I am indexing documents with Elasticsearch, and its working well. My problem is that some documents have hyperlinks in them. Search is finding terms in these links, which I don't want.

I tried to add a html_strip processor to the pipeline to remove the links on ingest, like this:

PIPELINE = {
    "description": "Extract attachment information"
    "processors": {
        "foreach": {
            "field": "attachments",
            "processor": {
                "attachment": {
                    "target_field": "_ingest._value.attachment",
                    "field": "_ingest._value.data",
                    "ignore_missing": 1,
                    "indexed_chars": -1,
                    "ignore_failure": 1
                }
            }
        }
    },
    {
        "foreach": {
            "field": "attachments",
            "processor": {
                "remove": {
                    "field": "_ingest._value.data"
                }
            }
        }
    },
    {
        "foreach": {
            "field": "attachments",
            "processor": {
                "html_strip": {
                    "field": "_ingest._value.attachment"
                }
            }
        }
    }
}

This does not work.

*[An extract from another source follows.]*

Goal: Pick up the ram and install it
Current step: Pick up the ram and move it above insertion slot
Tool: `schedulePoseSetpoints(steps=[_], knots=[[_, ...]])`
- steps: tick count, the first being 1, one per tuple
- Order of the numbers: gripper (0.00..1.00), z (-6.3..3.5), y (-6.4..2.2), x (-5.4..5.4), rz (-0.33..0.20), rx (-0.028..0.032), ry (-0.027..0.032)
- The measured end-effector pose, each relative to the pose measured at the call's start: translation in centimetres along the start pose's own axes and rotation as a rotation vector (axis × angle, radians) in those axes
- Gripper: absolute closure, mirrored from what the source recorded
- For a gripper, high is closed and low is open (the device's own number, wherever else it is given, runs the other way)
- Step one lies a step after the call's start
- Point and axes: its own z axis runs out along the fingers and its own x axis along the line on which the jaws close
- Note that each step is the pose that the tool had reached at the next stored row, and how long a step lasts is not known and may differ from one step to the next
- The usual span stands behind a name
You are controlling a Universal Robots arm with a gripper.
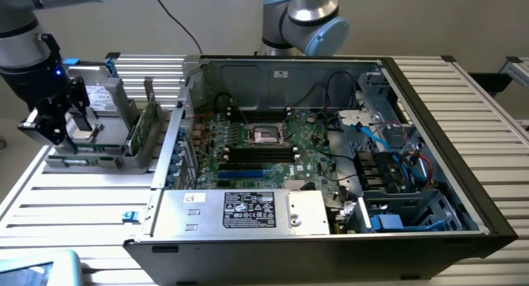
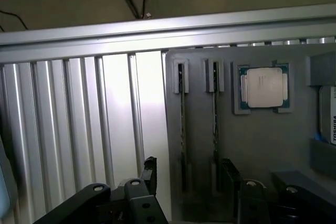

I re-send the mapping, and re-index the attachments, but I still find hits inside hyperlinks in documents. Got any tips?

Hey,

please provide a fully reproducible but minimal example. I have created a snippet that works for me, but that won't help you or me :slight_smile:

POST _ingest/pipeline/_simulate
{
  "pipeline": {
    "processors": [
      {
        "foreach": {
          "field": "attachments",
          "processor": {
            "html_strip": {
              "field": "_ingest._value.attachment"
            }
          }
        }
      }
    ]
  },
  "docs": [
    {
      "_source": {
        "attachments": [
          {
            "attachment": "This is <b>a test</b>"
          }
        ]
      }
    }
  ]
}

Maybe the structure of your documents is different?

--Alex

Thanks Alex, good point. I'll test this way.

I found the issue. I'm using Elasticsearch 6.4. It looks like there is no html_strip processor in this version.

This topic was automatically closed 28 days after the last reply. New replies are no longer allowed.